··· Data block
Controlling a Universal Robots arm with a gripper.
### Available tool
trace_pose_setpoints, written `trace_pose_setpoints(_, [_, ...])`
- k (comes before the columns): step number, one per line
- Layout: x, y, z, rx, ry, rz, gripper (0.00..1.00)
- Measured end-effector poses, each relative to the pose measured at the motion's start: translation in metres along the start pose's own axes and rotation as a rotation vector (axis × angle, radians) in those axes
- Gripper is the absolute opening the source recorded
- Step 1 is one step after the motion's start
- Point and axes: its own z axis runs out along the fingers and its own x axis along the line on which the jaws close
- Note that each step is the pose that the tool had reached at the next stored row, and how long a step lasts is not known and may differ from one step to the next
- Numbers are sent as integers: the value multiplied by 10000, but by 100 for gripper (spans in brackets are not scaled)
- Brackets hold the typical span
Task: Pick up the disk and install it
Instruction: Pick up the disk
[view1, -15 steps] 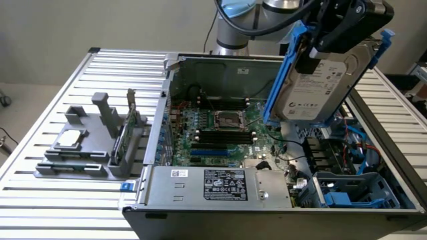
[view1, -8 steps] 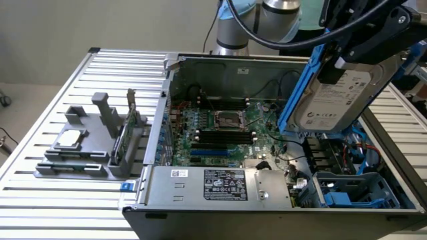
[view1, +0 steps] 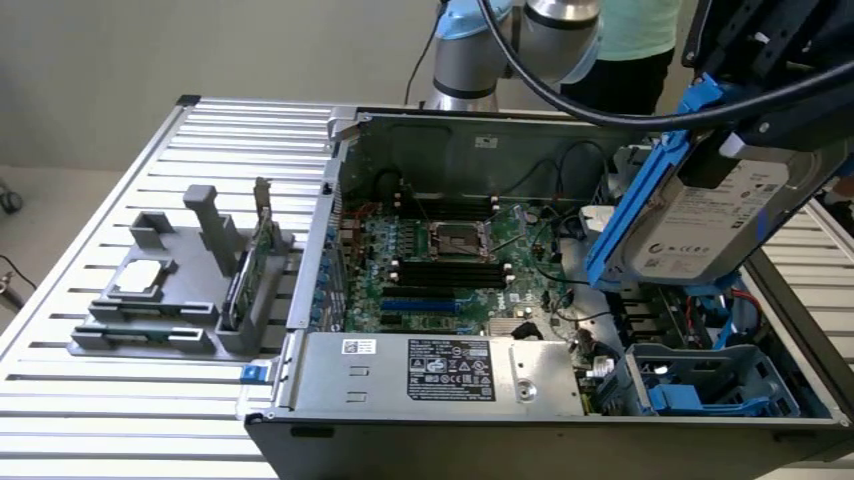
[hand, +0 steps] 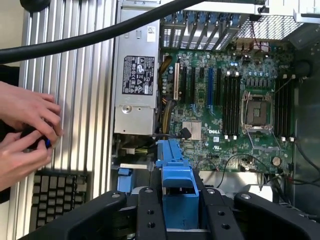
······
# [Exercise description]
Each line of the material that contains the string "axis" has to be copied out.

# [Output]
- Measured end-effector poses, each relative to the pose measured at the motion's start: translation in metres along the start pose's own axes and rotation as a rotation vector (axis × angle, radians) in those axes
- Point and axes: its own z axis runs out along the fingers and its own x axis along the line on which the jaws close

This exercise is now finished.